Brian Mahon dealt with the aftermath of numerous farm accidents during his time as Offaly County Coroner between 1997 and 2018. And what worries him most is that while the nature of the accidents may have changed, the number of fatalities has not declined.
"Farms are the most dangerous working area of all, far more dangerous than building sites or any other areas," says Mr Mahon.
"In my early years working as a coroner, there were more fatalities with PTO shafts and older tractors. We received the Garda photographs of the scene of accidents and they're very grim scenes. They were horrific by their nature. However, farmers are more aware now of the danger of PTO shafts and have more modern tractors, meaning that shafts are covered and there are fewer incidents with them.
"There was a decrease with PTO shaft accidents from around 2010 on."

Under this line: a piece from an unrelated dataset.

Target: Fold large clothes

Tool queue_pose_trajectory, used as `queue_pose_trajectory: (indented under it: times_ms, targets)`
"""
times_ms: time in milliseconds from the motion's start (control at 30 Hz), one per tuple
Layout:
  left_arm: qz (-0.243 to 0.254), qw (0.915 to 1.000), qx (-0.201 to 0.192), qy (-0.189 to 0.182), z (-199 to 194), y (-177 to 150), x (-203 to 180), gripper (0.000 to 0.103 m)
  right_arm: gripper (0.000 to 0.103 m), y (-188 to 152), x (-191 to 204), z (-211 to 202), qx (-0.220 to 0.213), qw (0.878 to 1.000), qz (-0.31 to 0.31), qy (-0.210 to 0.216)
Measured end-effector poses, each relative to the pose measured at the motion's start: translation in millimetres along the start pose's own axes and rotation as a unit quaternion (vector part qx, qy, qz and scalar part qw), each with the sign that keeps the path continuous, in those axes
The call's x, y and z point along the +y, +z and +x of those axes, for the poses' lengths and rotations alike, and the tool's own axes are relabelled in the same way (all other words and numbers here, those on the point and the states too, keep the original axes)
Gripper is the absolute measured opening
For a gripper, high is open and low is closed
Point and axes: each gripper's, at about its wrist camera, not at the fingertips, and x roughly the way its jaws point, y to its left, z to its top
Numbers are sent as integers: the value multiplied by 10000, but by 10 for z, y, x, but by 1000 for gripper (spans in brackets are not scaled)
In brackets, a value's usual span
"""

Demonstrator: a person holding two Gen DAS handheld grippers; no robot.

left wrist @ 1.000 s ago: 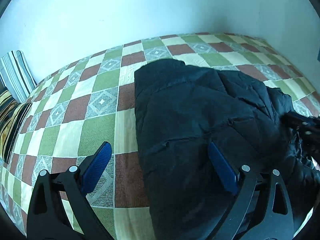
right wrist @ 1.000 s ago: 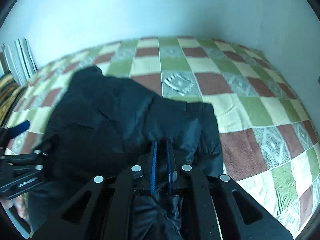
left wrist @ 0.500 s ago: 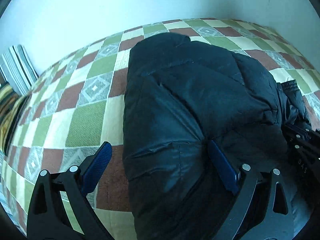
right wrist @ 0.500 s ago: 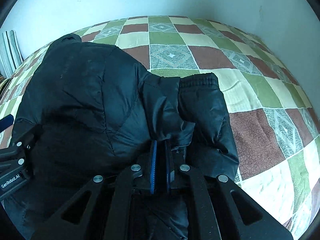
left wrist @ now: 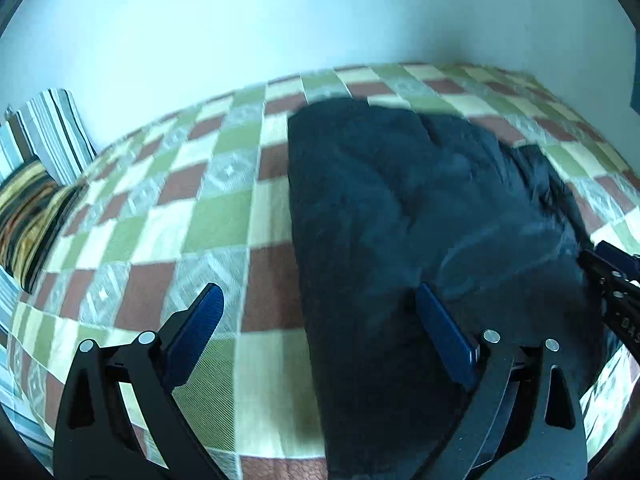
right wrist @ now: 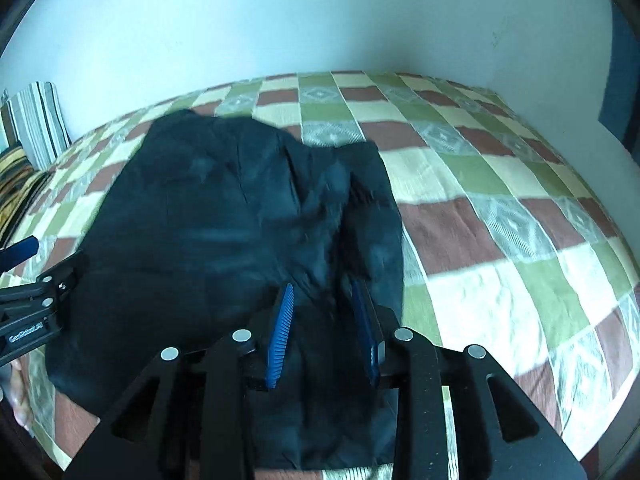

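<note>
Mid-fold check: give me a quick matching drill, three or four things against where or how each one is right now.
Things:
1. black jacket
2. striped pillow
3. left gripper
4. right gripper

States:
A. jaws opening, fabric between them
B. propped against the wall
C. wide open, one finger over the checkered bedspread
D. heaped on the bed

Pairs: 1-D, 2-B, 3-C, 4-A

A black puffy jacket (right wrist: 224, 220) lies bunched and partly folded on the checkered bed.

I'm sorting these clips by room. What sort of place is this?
Most likely a bedroom: a bed with a checked bedspread set into a wall corner, striped pillows at one end, and a black padded jacket lying on it.
</note>
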Motion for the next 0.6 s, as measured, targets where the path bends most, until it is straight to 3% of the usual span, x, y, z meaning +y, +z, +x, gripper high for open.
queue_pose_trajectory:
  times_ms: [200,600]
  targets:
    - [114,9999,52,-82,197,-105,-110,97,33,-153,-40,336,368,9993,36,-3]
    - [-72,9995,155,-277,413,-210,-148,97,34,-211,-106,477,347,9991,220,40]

However, he says "we still saw a lot of accidents with a lot of different causes such as quad bikes, tractors rolling back on top of people, incidents with livestock - like a bull attack or a cow turning on a farmer as they were trying to separate their calves. There were falls from ladders, buildings etc. and incidents with slurry gas which are very dangerous.
"A common factor is that farmers are away from the farmyard and are unable to access help on time."
Mr Mahon believes that one reason for the high rate of farm accidents is complacency about dangers on the farm.
Farmers are working in surroundings they have worked in all their lives, and this sometimes leads to overconfidence in their ability to handle potential safety issues and problems.
"Familiarity breeds contempt. If you've been doing something for 20, you're going to fall into a feeling that it's not going to happen to you.
"Farmers tend to be headstrong; they've done it all, just as their father has before them."
Children are particularly vulnerable when it comes to farm accidents involving machinery, he adds.
"One thing that struck me is the involvement of children. Children tend to get involved in jobs like cutting turf or jobs in the yard, which can lead to accidents.
"I often see it still, farmers carrying youngsters in tractors which can go very fast. It's very hard to keep children away from farms because they are a hive of activity.
"Often a farmer's partner is away is out working and they have to look after the kids, so they feel they have to bring the child out with them.
"But I've seen farm families at an inquest after the death of a child and it is something that they will carry with them for the rest of their lives."